Lancet retracts 10-year-old case report

Nihon University School of Medicine

The Lancet has retracted a decade-old case report by a group from Japan after concluding that the authors misrepresented the originality of the work. 

The paper was a case report, titled “Hidden Harm,” by a team at Nihon University School of Medicine in Tokyo. The authors described a 46-year-old woman with a history of self-harming behaviors they ultimately attributed to a previously undetected neuroendocrine tumor called a pheochromocytoma.

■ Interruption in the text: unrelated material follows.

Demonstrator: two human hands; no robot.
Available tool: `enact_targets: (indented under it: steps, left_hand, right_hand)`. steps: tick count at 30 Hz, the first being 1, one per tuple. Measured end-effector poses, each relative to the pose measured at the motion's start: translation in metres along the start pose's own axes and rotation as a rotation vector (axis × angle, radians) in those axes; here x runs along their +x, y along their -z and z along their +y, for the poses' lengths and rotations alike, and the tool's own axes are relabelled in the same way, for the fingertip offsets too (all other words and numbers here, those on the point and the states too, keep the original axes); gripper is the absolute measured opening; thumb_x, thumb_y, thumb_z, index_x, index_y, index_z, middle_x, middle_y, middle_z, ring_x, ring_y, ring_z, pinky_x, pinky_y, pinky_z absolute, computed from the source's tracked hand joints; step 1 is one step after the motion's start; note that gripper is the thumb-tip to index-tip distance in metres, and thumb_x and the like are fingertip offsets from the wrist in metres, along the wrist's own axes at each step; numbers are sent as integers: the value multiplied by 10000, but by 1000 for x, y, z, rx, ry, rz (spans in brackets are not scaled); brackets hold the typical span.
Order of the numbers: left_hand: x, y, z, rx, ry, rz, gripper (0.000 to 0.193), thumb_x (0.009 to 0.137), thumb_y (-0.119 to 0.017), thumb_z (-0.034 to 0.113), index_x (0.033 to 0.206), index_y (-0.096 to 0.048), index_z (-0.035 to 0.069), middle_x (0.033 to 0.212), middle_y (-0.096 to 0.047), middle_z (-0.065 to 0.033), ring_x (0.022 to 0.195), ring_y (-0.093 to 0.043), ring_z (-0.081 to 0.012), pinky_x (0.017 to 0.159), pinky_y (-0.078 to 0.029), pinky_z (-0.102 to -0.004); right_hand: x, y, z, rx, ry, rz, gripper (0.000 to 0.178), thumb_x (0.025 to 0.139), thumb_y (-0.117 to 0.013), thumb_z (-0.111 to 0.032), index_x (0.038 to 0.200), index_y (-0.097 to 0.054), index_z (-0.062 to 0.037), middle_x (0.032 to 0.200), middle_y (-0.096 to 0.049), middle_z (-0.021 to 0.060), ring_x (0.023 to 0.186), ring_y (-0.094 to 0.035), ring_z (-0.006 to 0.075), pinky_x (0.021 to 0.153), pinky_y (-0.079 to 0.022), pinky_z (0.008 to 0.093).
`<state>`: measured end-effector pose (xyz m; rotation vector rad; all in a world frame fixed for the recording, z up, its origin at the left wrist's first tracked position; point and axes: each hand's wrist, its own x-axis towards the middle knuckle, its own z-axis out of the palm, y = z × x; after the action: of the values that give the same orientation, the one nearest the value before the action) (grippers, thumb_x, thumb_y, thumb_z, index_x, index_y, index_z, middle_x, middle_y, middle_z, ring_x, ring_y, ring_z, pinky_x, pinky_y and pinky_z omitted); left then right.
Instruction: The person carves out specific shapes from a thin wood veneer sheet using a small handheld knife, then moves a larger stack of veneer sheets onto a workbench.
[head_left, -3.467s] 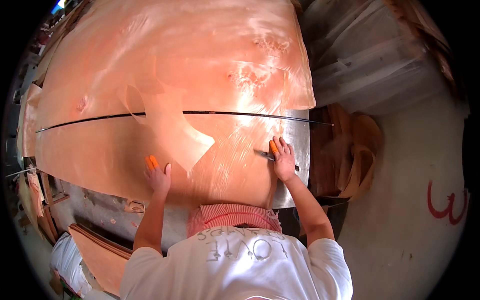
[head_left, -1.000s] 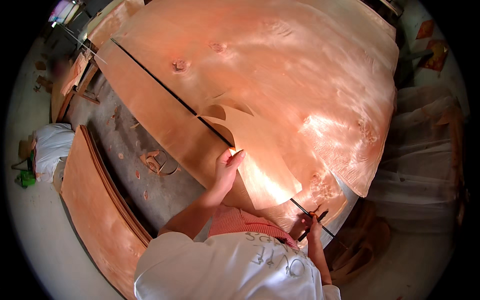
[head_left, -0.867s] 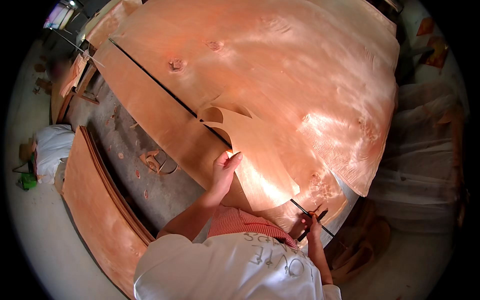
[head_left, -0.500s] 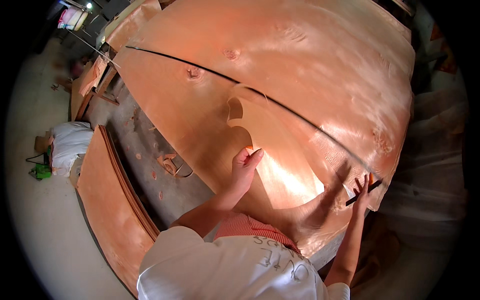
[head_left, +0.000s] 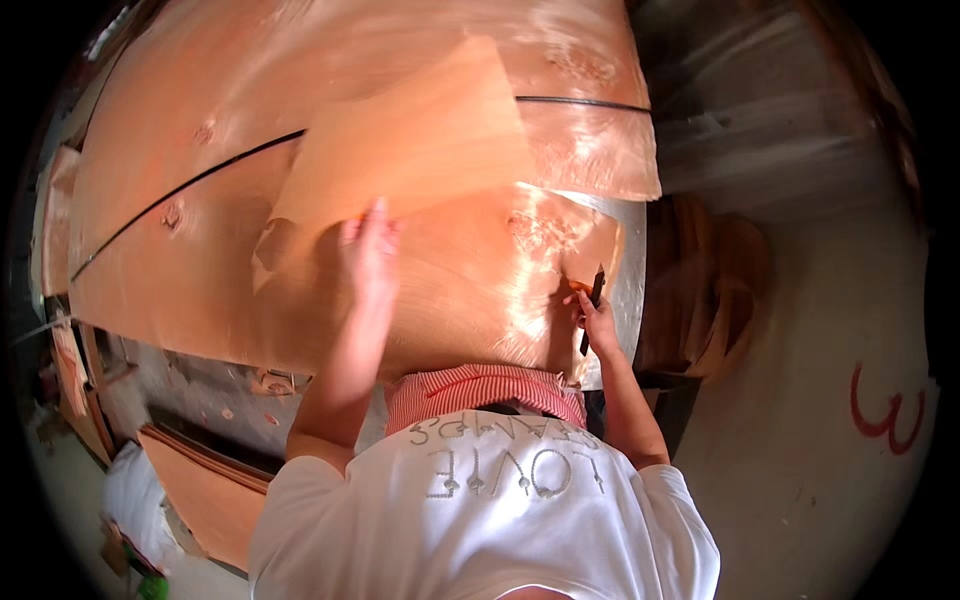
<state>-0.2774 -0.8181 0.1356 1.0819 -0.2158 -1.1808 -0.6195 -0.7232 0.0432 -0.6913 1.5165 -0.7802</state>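
A loose piece of thin wood veneer [head_left: 420, 130] lies slantwise over a large veneer sheet [head_left: 440, 300], across part of a long dark line. At the piece's near edge is my left hand [head_left: 372, 250], smeared by motion, with a bit of orange at a finger. Whether its fingers still grip the edge is unclear. My right hand [head_left: 594, 318] is closed around a slim flat black tool [head_left: 598, 287] with a pointed end, over the right end of the sheets. Something orange shows at its fingers too.
A stack of veneer sheets [head_left: 205, 500] stands at the lower left, beside a white sack [head_left: 140, 505]. Curled veneer scraps [head_left: 715, 290] lie past the table's right end. The dark line [head_left: 190, 188] runs across the sheet. Offcuts [head_left: 275, 382] lie on the floor.
My view has turned to the right. The loose veneer piece, pinched in my left hand before, has swung out flatter and farther over the sheet. My right hand keeps hold of the black tool.
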Motion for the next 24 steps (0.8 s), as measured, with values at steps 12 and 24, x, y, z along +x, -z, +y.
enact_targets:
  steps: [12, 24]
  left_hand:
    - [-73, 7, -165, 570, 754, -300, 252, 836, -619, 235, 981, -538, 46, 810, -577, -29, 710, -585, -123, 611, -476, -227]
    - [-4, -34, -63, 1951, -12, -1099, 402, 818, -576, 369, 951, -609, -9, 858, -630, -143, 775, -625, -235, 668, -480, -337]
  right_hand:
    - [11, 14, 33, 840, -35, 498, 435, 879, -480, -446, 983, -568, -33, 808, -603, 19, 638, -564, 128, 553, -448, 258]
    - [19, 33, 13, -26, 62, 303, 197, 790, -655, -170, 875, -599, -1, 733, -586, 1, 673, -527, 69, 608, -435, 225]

According to the retraction notice, however, the tumor wasn’t the only thing about the paper that was hidden. The authors also misled the Lancet when they said they hadn’t published about the case when they submitted their writeup about the case — a fact unknown to the journal until this summer:

On March 5, 2011, The Lancet published a Case Report by Masahiro Suzuki, Chisato Konno, Sakae Takahashi, and Makoto Uchiyama on pheochromocytoma.1 The Case Report was accepted after we had been informed in writing by the authors that it had not been submitted for publication elsewhere. However, the same case had already been reported by the same authors and published in Seishinka, a Japanese journal of psychiatry.2 The Lancet was alerted to this fact on Aug 2, 2021. Since the Case Report in The Lancet is a duplicate publication, we retract this Case Report.

How did Lancet learn about the 10-year-old duplication? We’ll never know. According to a spokesperson for the journal: 

The Lancet group treats all communications between editors and authors or readers as confidential.

Uchiyama did not respond to a request for comment.